8.20.2006

The darkness inside of the tunnel *

My mother is moved in, and we are safe: I have not driven us off a cliff. It was very touch and go for a bit, as the clouds over Pennsylvania prodigiously dumped on us as I drove through the twisty roads. I am from the Midwest, you see, and am not used to things like curves and tunnels. While racing down the first tunnel I have ever driven into at sixty miles per hour, trying to elude the chomping jaws of the roadster dogging my tail, I suddenly had the strong, unshakeable feeling that I will die in a tunnel. Someday, maybe not here, but somewhere. The racing lines of the blurred brick walls; the blur of the cars beside me; the never-ending, rigid, clinical straightness of the road ahead of me; oh, this was all much too much for me. Each time I had to enter another tunnel, though it meant a brief respite from the downpour, my blood pressure level must have shot up twenty points. The boy says I’m just claustrophobic, but I think I’m not alone - why else would the tunnel be used as a common metaphor for death? The “light at the end of the tunnel,” near-death-experiencers call it. I do suspect that my claustrophobia might have had a little to do with my reaction, as well as the whole genetic paranoia thing, and the fact that I had been driving for fourteen hours.

Enough morbidity! Here are a few choice quotes from the crazy mother, over the past couple of days:

To me: “Get in the left lane! And slow down, you’re going too fast.”

To my brother: “Let me know half an hour before you need to go to the bathroom, okay?”

My mother at the wheel, heading straight towards the median.
Me: “Ahh, stay in your lane!”
Mom: “Oh. I thought we were supposed to go over there.”

Over dinner conversation:
Mom: “The boy says you’d like to live in Portland, Oregon.”
Me: “Yes, it’s a beautiful city.”
Mom: “I don’t want you to live there.”
Me: “Why not?”
Mom: “I was reading this book about tsunamis, and it says that there are tsunamis that could hit Oregon.”
Me: “But…I don’t think there have been any…at least it’s not a problem there that I’ve ever heard of. Besides, there’s nowhere you can live that’s totally safe from anything.”
Mom: “I like Hawaii.”
Me: :???:

Me: “We can make it a lot further than Columbus, OH today, Mom. I’m not tired at all.”
Mom: “Well, we will have to make sure there’s a hotel where we stop.”
Me: “There are hotels everywhere!”
Mom: (gestures by the side of the road) “There’s not one here!”

And then there was the frantic insistence that we had to look up all the exit numbers for every single point of our trip beforehand. Ahh. Well, despite all the backseat driving, and occasional baffling comment or two, she did at least say to chiaroscuro and visual field that she thought I was a good driver.
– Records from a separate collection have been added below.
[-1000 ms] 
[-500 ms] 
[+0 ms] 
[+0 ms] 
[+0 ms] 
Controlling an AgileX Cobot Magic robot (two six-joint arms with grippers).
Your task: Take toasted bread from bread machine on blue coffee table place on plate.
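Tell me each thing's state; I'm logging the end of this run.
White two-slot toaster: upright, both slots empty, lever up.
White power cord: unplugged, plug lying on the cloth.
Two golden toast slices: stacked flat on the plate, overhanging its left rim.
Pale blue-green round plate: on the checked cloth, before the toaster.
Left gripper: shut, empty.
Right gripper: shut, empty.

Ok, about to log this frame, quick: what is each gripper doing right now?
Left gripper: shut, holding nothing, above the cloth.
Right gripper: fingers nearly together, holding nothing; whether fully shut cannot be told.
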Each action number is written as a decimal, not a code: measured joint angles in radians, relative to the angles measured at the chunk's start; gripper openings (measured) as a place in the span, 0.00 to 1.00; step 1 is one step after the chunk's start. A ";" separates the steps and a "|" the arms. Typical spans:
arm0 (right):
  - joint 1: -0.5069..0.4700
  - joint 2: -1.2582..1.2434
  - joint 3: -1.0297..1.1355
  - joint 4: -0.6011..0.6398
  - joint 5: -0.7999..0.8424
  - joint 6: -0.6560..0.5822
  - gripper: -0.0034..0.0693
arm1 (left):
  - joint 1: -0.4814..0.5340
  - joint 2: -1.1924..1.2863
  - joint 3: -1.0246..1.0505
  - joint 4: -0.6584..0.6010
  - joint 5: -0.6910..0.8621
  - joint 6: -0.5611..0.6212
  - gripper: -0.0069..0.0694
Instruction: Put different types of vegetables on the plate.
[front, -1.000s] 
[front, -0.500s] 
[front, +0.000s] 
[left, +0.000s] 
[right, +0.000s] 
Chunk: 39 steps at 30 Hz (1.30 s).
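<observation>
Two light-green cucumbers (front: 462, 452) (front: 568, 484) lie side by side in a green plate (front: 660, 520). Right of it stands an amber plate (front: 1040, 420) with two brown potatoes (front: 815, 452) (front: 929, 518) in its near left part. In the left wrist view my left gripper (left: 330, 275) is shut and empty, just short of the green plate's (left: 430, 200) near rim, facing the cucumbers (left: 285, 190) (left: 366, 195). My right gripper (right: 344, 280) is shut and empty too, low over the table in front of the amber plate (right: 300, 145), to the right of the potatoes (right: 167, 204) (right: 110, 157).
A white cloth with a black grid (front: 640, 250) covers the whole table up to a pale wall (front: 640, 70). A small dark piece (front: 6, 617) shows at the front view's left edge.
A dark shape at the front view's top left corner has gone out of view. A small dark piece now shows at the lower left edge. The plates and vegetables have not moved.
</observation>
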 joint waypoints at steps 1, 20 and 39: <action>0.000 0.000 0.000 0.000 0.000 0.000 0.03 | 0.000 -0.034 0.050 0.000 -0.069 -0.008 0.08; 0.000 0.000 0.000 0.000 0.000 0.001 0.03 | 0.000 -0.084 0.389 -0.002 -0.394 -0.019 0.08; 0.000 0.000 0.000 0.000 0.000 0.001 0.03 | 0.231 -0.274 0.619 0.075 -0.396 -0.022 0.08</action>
Good thing I am never doing it again!

* - Almost forgot this exchange:

When winding through the gorgeous Pennsylvania countryside, admiring the thickly forested hills:
Mom: “I think there must be lots of bears and tigers out here!”
Me: “I don’t think there are any tigers here.”
Mom: “How do you know?”
Me: “Mom, there are no tigers in America. Except in zoos.”
Mom: “Maybe we should ask someone who hunts! They would know.”
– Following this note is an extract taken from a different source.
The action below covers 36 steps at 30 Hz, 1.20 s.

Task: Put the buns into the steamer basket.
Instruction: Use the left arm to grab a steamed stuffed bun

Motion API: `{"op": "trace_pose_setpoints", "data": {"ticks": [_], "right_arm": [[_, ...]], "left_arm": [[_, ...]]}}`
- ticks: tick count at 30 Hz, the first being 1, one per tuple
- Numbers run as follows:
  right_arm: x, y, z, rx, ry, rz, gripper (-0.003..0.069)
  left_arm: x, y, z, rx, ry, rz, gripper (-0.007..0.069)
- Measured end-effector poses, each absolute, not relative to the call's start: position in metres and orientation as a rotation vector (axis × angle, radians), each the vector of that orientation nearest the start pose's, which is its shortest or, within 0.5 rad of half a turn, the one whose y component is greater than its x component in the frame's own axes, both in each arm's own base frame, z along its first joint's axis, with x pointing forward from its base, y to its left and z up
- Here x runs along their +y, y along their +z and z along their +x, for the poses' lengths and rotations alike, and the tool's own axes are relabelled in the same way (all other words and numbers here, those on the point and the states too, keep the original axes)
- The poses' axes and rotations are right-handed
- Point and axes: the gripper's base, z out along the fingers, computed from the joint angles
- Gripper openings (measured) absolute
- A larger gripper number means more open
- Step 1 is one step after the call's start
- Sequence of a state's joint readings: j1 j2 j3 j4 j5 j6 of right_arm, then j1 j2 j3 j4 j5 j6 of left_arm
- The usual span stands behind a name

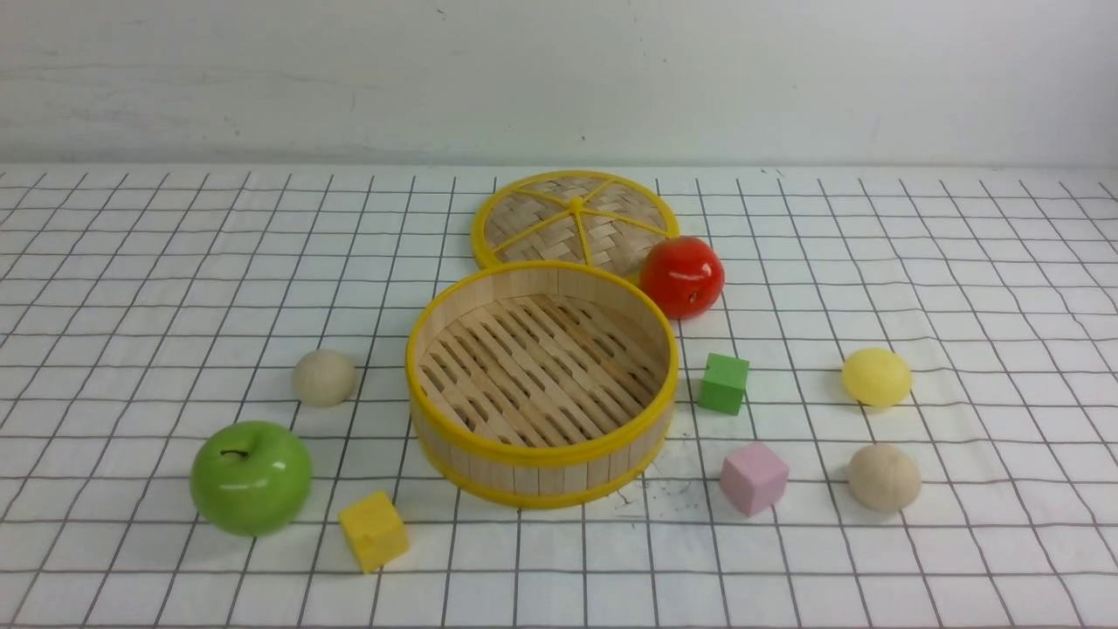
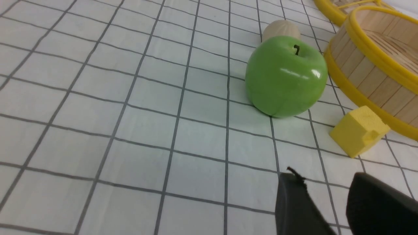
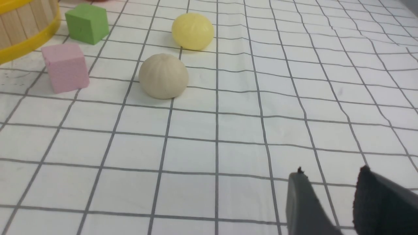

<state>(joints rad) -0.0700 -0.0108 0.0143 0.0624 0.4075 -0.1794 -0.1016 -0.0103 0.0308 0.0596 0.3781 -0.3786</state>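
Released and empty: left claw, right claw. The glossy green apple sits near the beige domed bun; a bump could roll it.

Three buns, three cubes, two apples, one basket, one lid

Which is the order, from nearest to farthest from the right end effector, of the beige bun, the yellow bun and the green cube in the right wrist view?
1. Beige bun, nearest the right end effector.
2. Yellow bun, just beyond it.
3. Green cube, farthest, beside the steamer basket.
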Motion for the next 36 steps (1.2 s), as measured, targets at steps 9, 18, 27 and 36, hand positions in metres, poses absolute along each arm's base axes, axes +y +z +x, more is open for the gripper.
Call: {"op": "trace_pose_setpoints", "data": {"ticks": [9, 18, 27, 36], "right_arm": [[-0.0014, 0.1725, 0.0515, 1.894, -0.108, -0.066, 0.0241], [-0.0014, 0.1725, 0.0515, 1.894, -0.108, -0.066, 0.0241], [-0.0014, 0.1725, 0.0515, 1.894, -0.108, -0.066, 0.0241], [-0.0014, 0.1725, 0.0515, 1.894, -0.108, -0.066, 0.0241]], "left_arm": [[-0.0033, 0.1695, 0.0525, 1.877, -0.27, -0.224, 0.0238], [-0.0033, 0.1695, 0.0525, 1.877, -0.27, -0.224, 0.0238], [-0.0033, 0.1695, 0.0525, 1.877, -0.27, -0.224, 0.0238], [-0.0033, 0.1778, 0.0547, 1.784, -0.26, -0.189, 0.0238]]}}
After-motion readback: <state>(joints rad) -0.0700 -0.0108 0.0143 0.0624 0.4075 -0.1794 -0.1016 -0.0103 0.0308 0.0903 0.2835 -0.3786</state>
What am I supposed to say to that? How would I explain to my poor mother, who hails from a country where there conceivably are tigers lurking in the countryside, why there are no tigers milling about by the Pennsylvania turnpike? “You see, Mom, there used to be tigers here thousands of years ago, but then this thing happened called the Pleistocene Overkill…” Silly me, what would I know; I’m not a hunter!

2 Comments »

  1. Imbrium said,

    August 21, 2006 at 9:22 am

    Ah…nothing brings out the crazy like a road trip. Your mom sounds adorable, in that better-you-than-me kind of way. ;)

  2. thinking girl said,

    August 21, 2006 at 3:08 pm

    Ha Ha! Oh, Karenology, that post made me laugh out loud!